◆ What you have to do: Output the line that contains "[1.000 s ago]", then every line beneath it through the end of the records, exactly as given and with no other lines.
------ Provided data ------
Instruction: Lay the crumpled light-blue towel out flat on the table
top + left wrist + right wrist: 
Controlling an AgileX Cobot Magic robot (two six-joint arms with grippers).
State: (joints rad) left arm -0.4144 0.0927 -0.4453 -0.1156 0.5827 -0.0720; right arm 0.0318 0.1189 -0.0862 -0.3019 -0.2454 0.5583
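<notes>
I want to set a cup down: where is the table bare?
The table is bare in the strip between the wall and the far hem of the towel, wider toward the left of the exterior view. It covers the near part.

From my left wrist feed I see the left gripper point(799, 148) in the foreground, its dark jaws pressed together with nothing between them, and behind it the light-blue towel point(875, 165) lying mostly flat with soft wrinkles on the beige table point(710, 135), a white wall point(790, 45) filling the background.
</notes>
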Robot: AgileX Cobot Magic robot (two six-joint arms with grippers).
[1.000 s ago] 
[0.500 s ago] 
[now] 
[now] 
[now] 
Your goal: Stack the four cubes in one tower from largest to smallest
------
◆ The completed task:
[1.000 s ago] 
[0.500 s ago] 
[now] 
[now] 
[now] 
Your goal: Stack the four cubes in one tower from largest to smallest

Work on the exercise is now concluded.